--- About this exercise ---
Using the data that follows, return exactly the lines from the one that contains "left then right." through the one that contains "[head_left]", ends included.

--- Stored data ---

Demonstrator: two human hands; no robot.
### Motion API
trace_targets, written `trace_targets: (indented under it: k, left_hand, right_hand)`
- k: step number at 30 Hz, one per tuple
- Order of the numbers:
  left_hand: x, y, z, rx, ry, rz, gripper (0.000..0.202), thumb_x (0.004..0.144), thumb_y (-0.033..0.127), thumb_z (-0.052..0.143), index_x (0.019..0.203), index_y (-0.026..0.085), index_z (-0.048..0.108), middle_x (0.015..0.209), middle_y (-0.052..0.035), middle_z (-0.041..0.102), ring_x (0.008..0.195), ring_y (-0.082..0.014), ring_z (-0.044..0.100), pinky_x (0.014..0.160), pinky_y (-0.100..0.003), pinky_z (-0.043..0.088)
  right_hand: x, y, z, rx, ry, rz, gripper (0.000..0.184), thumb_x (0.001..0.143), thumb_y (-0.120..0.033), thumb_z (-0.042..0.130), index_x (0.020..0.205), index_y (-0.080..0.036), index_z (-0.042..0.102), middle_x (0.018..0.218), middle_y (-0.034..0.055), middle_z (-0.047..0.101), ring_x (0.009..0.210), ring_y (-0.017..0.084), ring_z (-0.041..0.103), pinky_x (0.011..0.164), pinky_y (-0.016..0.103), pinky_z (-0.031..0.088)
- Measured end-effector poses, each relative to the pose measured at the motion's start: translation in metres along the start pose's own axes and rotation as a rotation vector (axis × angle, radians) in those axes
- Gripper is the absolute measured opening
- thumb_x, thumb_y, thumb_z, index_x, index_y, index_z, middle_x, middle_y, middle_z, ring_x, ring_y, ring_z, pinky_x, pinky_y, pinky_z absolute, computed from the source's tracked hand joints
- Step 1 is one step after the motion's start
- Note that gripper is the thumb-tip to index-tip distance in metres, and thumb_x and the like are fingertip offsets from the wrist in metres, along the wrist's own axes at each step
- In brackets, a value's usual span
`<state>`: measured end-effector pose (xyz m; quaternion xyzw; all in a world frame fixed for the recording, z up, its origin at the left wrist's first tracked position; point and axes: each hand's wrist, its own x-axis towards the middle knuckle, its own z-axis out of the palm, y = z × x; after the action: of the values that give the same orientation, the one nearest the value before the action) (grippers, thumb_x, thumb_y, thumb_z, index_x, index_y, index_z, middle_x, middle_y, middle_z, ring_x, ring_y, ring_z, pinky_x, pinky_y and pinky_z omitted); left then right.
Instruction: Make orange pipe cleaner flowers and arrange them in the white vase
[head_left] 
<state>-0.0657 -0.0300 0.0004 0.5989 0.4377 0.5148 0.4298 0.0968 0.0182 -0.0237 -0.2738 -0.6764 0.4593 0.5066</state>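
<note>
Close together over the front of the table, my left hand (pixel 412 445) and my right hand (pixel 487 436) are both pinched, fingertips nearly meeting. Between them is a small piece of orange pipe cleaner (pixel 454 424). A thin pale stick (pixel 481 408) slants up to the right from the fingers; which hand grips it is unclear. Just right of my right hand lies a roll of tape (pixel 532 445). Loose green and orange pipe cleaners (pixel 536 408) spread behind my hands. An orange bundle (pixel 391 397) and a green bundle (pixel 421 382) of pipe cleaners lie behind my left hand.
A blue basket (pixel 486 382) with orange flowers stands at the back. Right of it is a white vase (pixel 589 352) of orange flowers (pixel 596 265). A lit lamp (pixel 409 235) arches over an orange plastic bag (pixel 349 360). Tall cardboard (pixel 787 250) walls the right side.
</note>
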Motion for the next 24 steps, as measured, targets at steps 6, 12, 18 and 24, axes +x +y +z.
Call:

--- Expected output ---
`<state>`: measured end-effector pose (xyz m; quaternion xyzw; all in a world frame fixed for the recording, z up, its origin at the left wrist's first tracked position; point and axes: each hand's wrist, its own x-axis towards the middle knuckle, its own z-axis out of the palm, y = z × x; after the action: of the values that give the same orientation, the one nearest the value before the action) (grippers, thumb_x, thumb_y, thumb_z, index_x, index_y, index_z, middle_x, middle_y, middle_z, ring_x, ring_y, ring_z, pinky_x, pinky_y and pinky_z omitted); left then right.
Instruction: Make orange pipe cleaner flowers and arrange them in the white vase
[head_left] 

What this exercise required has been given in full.